_TASK DESCRIPTION_.
Please show all lines of the records that include "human".

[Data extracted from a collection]
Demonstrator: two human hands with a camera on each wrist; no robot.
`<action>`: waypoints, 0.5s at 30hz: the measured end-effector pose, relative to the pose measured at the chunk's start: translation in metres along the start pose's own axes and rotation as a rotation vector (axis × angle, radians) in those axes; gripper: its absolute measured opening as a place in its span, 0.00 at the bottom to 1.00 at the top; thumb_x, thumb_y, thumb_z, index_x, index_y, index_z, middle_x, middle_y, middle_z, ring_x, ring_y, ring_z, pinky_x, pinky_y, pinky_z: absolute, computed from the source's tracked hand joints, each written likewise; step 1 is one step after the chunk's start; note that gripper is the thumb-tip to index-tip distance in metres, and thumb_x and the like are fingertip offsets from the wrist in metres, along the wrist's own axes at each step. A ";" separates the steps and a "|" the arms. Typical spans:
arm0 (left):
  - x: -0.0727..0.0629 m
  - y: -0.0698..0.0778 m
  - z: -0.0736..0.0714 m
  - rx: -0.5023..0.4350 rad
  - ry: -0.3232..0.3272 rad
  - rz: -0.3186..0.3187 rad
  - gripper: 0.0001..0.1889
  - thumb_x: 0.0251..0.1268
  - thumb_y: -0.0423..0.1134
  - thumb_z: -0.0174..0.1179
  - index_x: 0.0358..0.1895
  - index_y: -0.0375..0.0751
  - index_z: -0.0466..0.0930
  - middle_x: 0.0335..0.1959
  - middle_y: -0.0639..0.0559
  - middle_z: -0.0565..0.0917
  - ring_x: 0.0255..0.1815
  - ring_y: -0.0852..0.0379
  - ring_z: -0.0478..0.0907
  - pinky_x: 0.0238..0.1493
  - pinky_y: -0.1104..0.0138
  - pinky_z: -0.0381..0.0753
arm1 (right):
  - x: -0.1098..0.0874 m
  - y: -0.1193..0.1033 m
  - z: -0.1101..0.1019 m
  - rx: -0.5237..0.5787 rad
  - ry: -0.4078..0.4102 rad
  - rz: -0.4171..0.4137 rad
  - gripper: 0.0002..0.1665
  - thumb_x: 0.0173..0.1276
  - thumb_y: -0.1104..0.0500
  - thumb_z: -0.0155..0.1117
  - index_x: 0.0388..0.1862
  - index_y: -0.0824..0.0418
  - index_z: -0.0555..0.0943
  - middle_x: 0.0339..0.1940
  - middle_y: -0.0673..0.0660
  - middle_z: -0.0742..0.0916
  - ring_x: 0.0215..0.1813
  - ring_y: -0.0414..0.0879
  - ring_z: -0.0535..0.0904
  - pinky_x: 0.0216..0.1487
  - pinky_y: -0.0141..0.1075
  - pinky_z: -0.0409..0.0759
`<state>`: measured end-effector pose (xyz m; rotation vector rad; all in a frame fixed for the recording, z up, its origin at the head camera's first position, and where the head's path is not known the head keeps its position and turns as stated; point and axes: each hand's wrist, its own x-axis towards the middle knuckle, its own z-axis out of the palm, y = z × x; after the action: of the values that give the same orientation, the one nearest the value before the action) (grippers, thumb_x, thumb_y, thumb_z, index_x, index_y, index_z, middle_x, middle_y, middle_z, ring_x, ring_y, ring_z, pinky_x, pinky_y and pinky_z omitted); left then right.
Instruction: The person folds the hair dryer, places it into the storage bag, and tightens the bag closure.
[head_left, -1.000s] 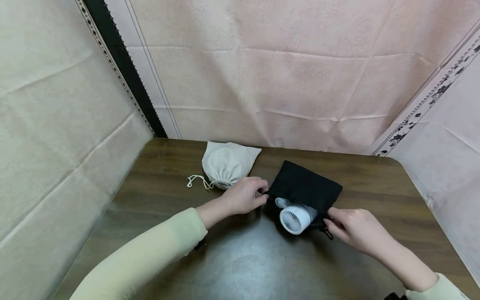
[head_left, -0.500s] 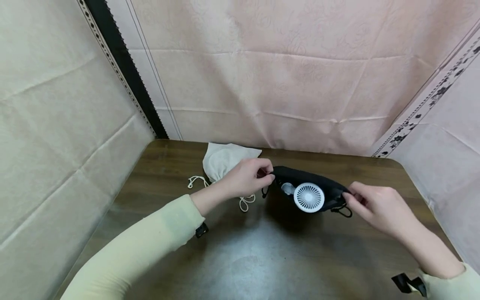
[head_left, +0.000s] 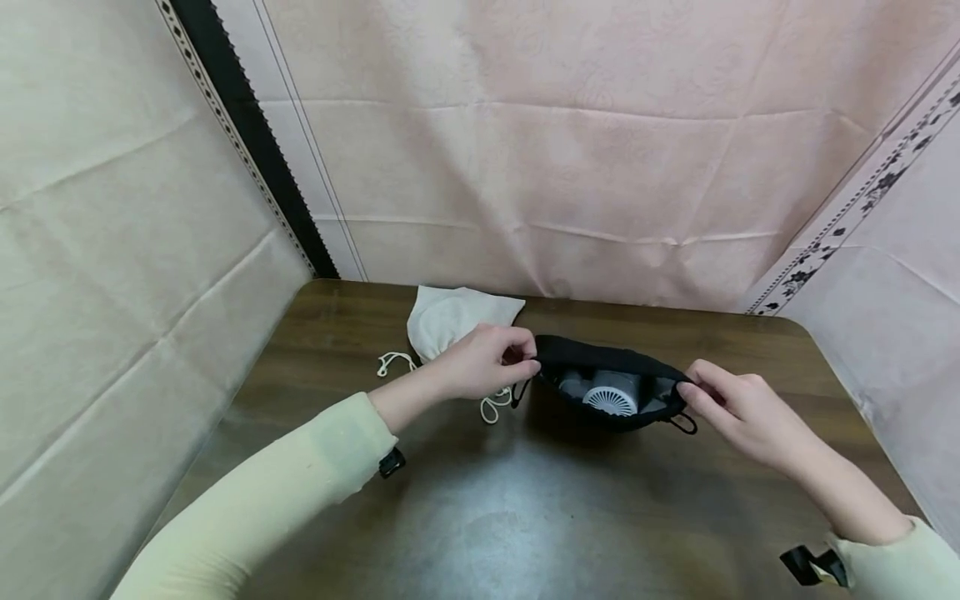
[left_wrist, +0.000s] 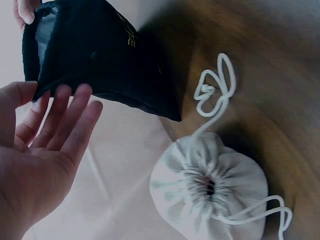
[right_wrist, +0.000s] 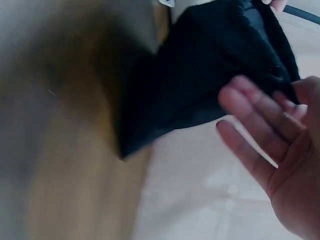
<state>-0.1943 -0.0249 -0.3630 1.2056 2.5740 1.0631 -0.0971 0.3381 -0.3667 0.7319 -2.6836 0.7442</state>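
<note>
A black drawstring bag [head_left: 585, 352] is held up by its two top corners, its mouth facing the head camera. My left hand [head_left: 483, 363] pinches the left corner between thumb and index finger. At the right corner, my right hand [head_left: 750, 414] does the same. Inside the mouth sits a small white handheld fan [head_left: 613, 395], its round grille showing and its lower part hidden by the cloth. In the left wrist view, the bag's [left_wrist: 100, 60] bottom corner hangs close over the wooden table, and the other fingers of that hand are spread beside the cloth.
Behind my left hand, a gathered off-white drawstring pouch [head_left: 453, 315] lies on the wooden table [head_left: 480, 517], its white cords [left_wrist: 220, 90] trailing out on both sides. A light cloth curtain [head_left: 600, 167] rises at the table's far edge.
The bag, lying flat with the fan sticking out, has been lifted and turned mouth up by both hands. The fan has slid deeper inside.
</note>
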 end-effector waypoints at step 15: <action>-0.009 -0.011 0.023 -0.120 -0.161 0.009 0.06 0.79 0.38 0.64 0.38 0.47 0.81 0.32 0.51 0.89 0.28 0.66 0.75 0.37 0.71 0.76 | -0.018 0.019 0.026 0.556 -0.192 0.235 0.11 0.89 0.64 0.47 0.41 0.63 0.73 0.28 0.54 0.91 0.35 0.48 0.91 0.41 0.33 0.86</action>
<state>-0.1871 -0.0235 -0.3885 1.2213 2.3518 1.0596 -0.0945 0.3452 -0.4029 0.6295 -2.7780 1.5946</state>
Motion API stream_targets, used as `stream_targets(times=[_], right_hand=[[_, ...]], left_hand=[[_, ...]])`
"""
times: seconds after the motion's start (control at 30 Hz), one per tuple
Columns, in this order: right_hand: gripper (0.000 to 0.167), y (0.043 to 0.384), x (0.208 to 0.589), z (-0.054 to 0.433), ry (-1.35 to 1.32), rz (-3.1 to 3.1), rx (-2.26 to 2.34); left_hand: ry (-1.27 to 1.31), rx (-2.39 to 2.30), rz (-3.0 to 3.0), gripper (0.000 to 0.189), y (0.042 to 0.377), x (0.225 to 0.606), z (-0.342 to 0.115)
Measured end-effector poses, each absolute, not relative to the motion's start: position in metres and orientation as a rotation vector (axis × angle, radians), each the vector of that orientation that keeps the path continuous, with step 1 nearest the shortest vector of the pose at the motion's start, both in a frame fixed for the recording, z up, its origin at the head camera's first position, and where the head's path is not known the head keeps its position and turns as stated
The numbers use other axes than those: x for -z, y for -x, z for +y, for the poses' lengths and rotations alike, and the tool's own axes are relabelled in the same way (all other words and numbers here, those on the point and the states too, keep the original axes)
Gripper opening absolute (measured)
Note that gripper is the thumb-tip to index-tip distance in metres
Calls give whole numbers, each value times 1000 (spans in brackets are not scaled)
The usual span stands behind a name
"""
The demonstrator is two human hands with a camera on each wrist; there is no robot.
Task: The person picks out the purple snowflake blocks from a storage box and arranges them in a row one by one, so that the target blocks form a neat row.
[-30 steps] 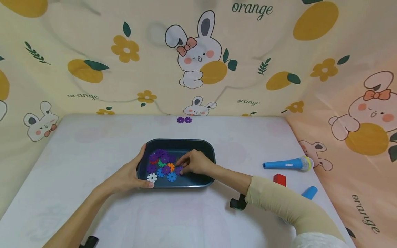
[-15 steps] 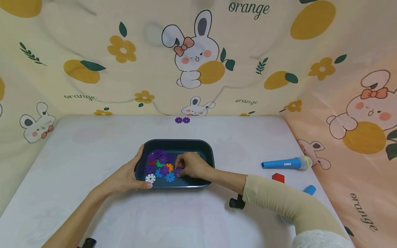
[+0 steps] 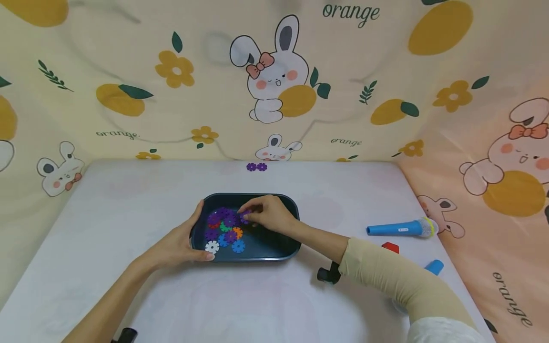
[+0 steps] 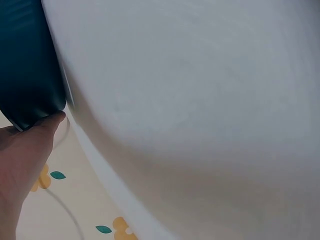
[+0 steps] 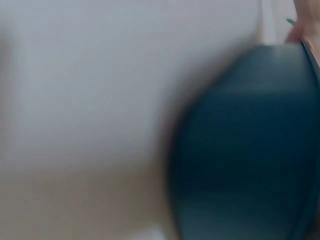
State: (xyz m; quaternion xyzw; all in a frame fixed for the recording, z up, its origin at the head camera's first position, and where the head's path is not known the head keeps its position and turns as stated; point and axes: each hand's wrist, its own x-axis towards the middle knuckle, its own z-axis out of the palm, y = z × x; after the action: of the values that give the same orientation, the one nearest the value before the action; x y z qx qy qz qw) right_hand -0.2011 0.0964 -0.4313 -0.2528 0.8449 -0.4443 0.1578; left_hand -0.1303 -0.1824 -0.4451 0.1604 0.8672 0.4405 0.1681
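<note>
A dark blue rectangular tray (image 3: 274, 255) stands mid-table, with snowflake building discs gathered in its left half. Most discs are purple; a white disc (image 3: 212, 247), a blue disc (image 3: 238, 246), an orange disc (image 3: 237, 232), a green and a red one show too. My left hand (image 3: 176, 245) grips the tray's left end, thumb over the front rim. Inside the tray, my right hand (image 3: 272, 214) pinches a purple snowflake disc (image 3: 244, 216) at the pile's right edge. The left wrist view shows the tray's outer wall (image 4: 32, 65); neither wrist view shows the discs.
Two purple discs (image 3: 256, 167) lie side by side at the table's far edge. To the right are a blue toy microphone (image 3: 399, 228), a red block (image 3: 391, 247) and another blue handle (image 3: 435, 267), partly behind the right sleeve. A patterned cloth (image 3: 180, 109) hangs behind.
My right hand has moved from the front of the pile toward the tray's back, carrying the purple snowflake disc. The left hand keeps its grip on the tray. The head view shifted slightly.
</note>
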Motion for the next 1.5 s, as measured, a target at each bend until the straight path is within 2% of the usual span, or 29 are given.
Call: stream_targets(times=[0.3, 0.57, 0.9, 1.1, 1.5], right_hand=[[28, 241, 407, 102, 671, 2431, 1437], [35, 266, 406, 116, 596, 2499, 1439], [35, 304, 425, 136, 552, 2668, 1435], [31, 325, 441, 142, 402, 2762, 1381], [30, 345, 463, 150, 223, 2789, 1310]], left_hand=[[-453, -1268, 2474, 135, 131, 445, -183], [-443, -1267, 2464, 135, 126, 448, -184], [-474, -1281, 2464, 134, 131, 449, -181], [-452, -1290, 2456, 135, 129, 449, -181], [-448, -1268, 2481, 135, 129, 448, -180]])
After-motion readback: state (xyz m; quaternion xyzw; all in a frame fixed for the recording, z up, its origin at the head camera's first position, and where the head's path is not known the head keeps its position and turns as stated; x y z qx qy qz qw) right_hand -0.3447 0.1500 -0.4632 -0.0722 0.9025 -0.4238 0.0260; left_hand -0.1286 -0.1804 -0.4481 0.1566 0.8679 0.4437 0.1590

_SOLVED PROBLEM_.
Demonstrator: two human hands with a camera on each wrist; no robot.
The demonstrator is two human hands with a camera on each wrist; there is no robot.

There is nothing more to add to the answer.